What you need to do
Please return all of the data exactly as written.

The data
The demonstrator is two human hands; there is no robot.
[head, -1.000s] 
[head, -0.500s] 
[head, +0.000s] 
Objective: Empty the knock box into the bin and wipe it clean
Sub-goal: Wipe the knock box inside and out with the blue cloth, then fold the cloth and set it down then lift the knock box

Completed task
The demonstrator is two human hands; there is no robot.
[head, -1.000s] 
[head, -0.500s] 
[head, +0.000s] 
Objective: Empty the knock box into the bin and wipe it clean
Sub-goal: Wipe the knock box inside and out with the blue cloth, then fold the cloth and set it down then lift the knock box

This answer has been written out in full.